* [Task goal]
An exact copy is the goal: every line from the one containing "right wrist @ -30" to the end of the material below, pictures excluded.

== Segment start ==

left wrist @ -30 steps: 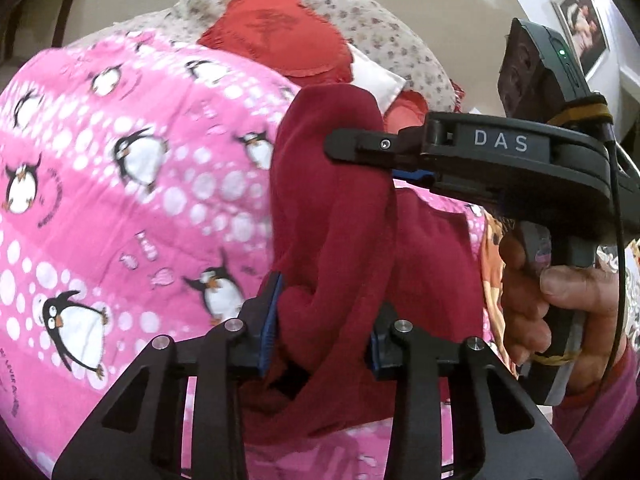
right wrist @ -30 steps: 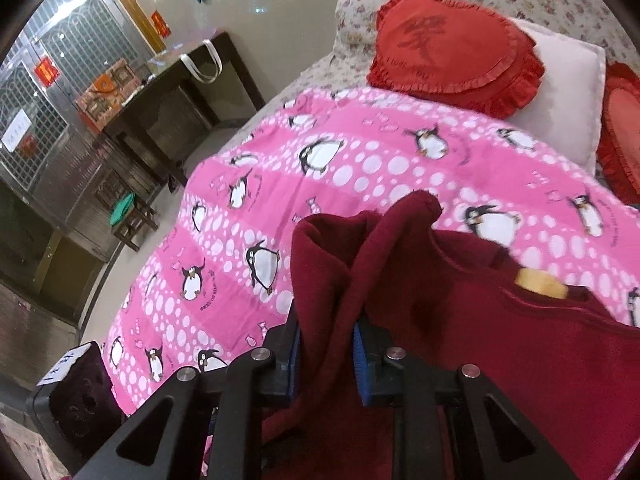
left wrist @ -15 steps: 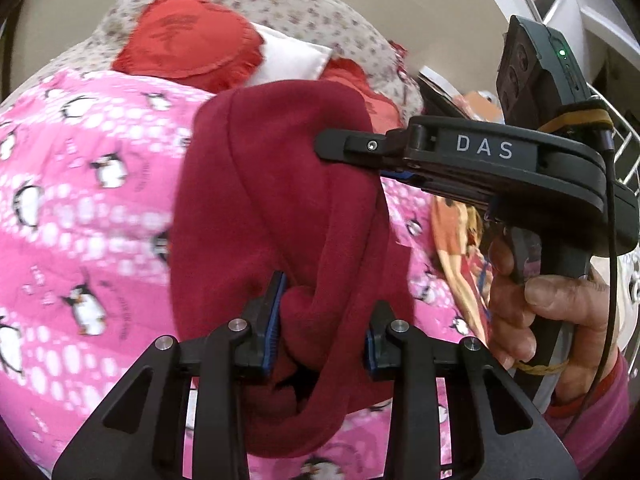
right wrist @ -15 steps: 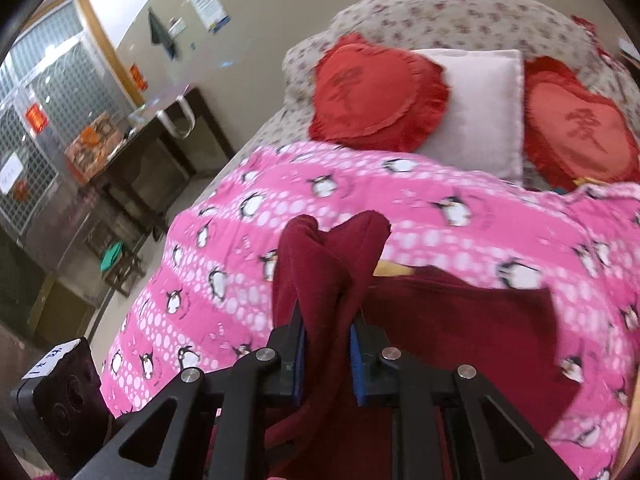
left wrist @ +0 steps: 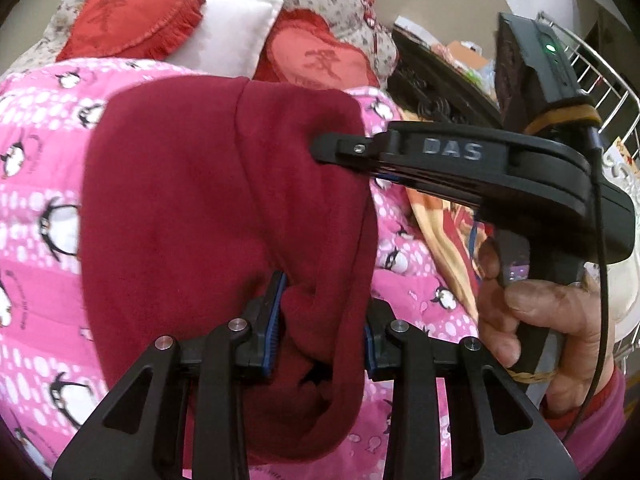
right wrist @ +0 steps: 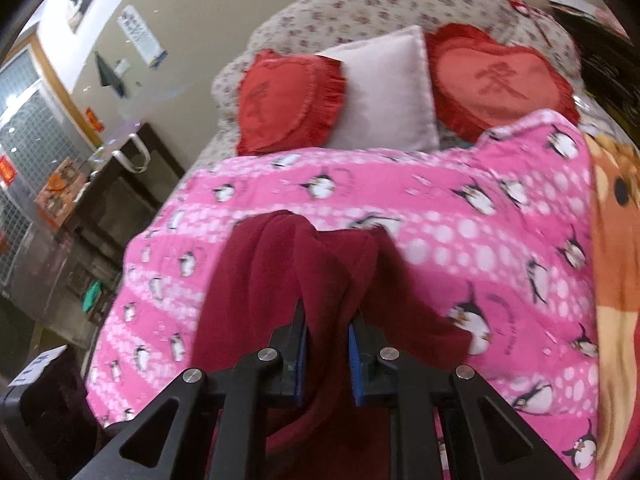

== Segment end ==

* [Reply to the exercise]
right wrist @ -30 steps: 
left wrist @ -15 steps: 
right wrist @ -15 steps: 
left wrist @ +0 steps: 
right wrist @ +0 steps: 

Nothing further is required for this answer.